▶ PROBLEM TO SOLVE: Some lines in the material below hold the word "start". Copy all of them.

▶ DATA EXCERPT:
------------------------------------------------------------
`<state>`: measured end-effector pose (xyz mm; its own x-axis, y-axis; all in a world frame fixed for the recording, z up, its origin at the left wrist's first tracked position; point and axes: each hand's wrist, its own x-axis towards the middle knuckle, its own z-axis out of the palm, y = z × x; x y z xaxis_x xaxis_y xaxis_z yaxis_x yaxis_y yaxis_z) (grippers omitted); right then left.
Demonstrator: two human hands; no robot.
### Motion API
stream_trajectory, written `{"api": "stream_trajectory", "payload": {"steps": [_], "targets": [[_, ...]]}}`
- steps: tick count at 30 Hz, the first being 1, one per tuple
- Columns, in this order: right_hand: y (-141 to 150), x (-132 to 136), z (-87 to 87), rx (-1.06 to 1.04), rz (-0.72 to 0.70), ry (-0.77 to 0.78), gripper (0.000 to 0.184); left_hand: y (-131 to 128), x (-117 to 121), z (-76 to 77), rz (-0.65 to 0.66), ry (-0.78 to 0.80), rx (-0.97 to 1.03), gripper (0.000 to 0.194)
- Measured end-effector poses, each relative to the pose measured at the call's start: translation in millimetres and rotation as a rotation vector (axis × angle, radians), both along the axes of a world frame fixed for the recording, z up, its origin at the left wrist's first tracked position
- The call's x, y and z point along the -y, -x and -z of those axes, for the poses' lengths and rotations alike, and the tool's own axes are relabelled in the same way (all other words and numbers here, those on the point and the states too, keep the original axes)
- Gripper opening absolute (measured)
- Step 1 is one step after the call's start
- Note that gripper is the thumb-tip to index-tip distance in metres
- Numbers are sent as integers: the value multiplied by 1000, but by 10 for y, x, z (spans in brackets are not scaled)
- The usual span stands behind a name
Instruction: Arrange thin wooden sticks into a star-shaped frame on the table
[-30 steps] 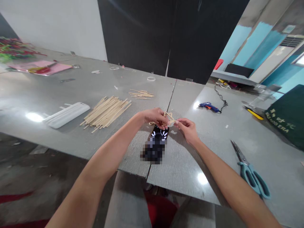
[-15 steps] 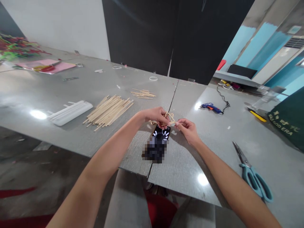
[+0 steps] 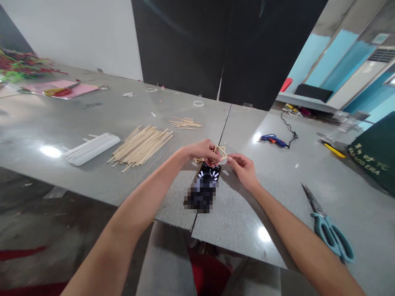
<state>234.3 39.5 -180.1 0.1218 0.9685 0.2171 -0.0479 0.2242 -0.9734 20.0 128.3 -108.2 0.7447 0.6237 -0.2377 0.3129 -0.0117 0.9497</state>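
Observation:
Both my hands meet over the middle of the grey table (image 3: 92,172), holding a small frame of thin wooden sticks (image 3: 220,153). My left hand (image 3: 202,151) is closed round its left side. My right hand (image 3: 242,167) pinches its right corner with fingertips pressed together. Just below the stick frame a phone (image 3: 205,181) lies flat on the table with its screen lit. A loose heap of long wooden sticks (image 3: 140,144) lies to the left of my left arm, and a smaller bundle of short sticks (image 3: 185,122) lies further back.
A white flat case (image 3: 91,149) lies left of the stick heap. A blue glue gun (image 3: 273,139) with a black cord rests at the back right. Teal scissors (image 3: 330,229) lie at the right near my forearm. A yellow knife (image 3: 331,149) and pink paper (image 3: 60,89) lie further off.
Both hands keep hold of the stick frame in almost the same place; only the view has shifted slightly.

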Motion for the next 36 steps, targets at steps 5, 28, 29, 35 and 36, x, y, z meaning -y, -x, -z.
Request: {"api": "stream_trajectory", "payload": {"steps": [5,28,29,35,36], "targets": [[-13,26,-11,50,83,-36,37,-6,21,-4,-8,-5,14,35],[-12,-8,29,-10,0,19,51,12,7,-13,-66,-78,66,34],[-12,-9,32,-5,-5,19,52,7,10,-11,-64,-75,66,34],[-25,-41,62,-17,15,-9,54,-17,-9,31,-125,-62,93,30],[-27,-49,67,-32,31,-15,54,-18,-21,40,-148,-59,95,30]]}}
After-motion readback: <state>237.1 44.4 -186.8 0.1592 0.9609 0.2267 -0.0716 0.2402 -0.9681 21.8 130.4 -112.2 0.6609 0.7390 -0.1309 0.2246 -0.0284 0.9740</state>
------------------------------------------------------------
▶ SOLUTION TO THIS TASK:
- Measured end-effector poses, each relative to the pose measured at the call's start: translation in millimetres and rotation as a rotation vector (axis × angle, radians), both along the axes of a world frame fixed for the recording, z up, its origin at the left wrist's first tracked position
- Step 1 is one step after the call's start

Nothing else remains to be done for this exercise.